TASK GOAL — Copy out each line of the listing below where the string "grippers" appears.

SUPPLIED DATA —
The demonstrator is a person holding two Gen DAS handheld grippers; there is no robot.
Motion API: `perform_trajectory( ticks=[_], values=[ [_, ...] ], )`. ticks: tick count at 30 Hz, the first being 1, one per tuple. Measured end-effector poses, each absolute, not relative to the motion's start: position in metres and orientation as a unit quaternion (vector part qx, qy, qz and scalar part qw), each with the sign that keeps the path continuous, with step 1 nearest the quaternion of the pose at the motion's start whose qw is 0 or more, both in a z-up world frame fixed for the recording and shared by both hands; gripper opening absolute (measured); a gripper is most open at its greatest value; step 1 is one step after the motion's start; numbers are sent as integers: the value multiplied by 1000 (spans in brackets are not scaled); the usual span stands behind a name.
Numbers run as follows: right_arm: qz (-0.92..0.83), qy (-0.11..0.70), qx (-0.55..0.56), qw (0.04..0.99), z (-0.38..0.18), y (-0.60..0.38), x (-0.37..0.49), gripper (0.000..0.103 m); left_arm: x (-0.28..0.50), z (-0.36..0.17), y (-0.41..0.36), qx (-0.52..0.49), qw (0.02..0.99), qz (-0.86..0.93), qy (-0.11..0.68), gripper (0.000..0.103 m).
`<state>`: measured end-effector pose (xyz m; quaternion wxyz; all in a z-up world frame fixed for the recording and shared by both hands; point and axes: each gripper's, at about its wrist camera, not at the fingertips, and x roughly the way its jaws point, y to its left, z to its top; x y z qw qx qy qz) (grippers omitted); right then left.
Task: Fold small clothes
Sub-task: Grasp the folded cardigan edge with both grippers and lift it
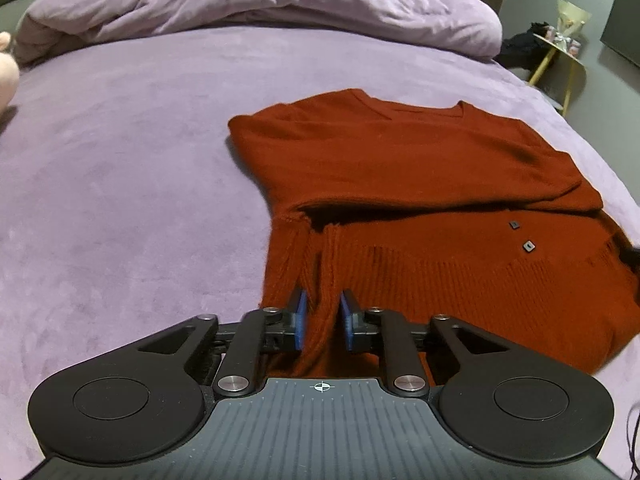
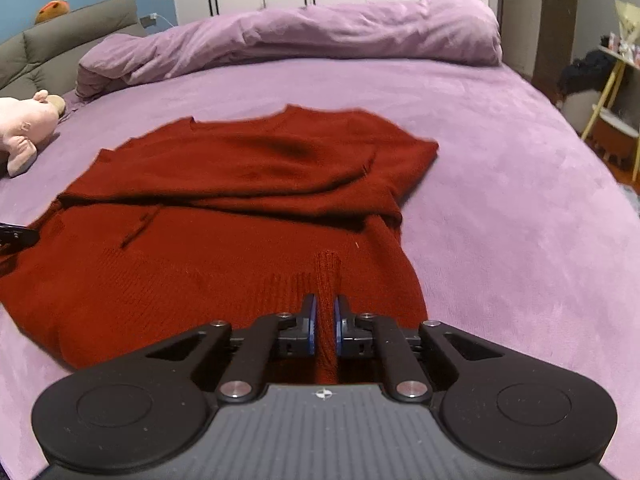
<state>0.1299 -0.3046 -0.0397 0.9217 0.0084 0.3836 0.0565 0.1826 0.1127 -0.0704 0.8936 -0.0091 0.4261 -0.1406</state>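
Observation:
A rust-red knit sweater (image 1: 400, 168) lies on the purple bed, sleeves folded across its body; it also shows in the right wrist view (image 2: 224, 208). My left gripper (image 1: 322, 316) is shut on a pinched ridge of the ribbed hem near the sweater's left corner. My right gripper (image 2: 325, 320) is shut on a pinched ridge of the hem near the right corner. Both hold the hem at the near edge, low over the bed. Two small dark square buttons (image 1: 528, 245) sit on the sweater's lower right. The left gripper's tip (image 2: 16, 236) shows at the left edge of the right wrist view.
The purple bed sheet (image 1: 120, 200) spreads all around. A rolled purple duvet (image 1: 260, 4) lies along the far side. A pink plush toy (image 2: 24, 128) lies at far left. A yellow-legged side table (image 1: 560, 56) stands beyond the bed's right edge.

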Motion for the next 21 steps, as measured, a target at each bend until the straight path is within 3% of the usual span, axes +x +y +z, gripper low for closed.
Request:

REPLY —
The demonstrator is a person holding two Gen DAS handheld grippers; there is no robot.
`<state>`: measured end-effector pose (xyz m; quaternion wxyz; all in a z-up world frame fixed for the recording and shared by both hands; point and axes: each gripper's, at about its wrist camera, not at the fingertips, and x roughly the way its jaws point, y to its left, z to its top; x y z qw qx qy qz) (grippers omitted); right then left.
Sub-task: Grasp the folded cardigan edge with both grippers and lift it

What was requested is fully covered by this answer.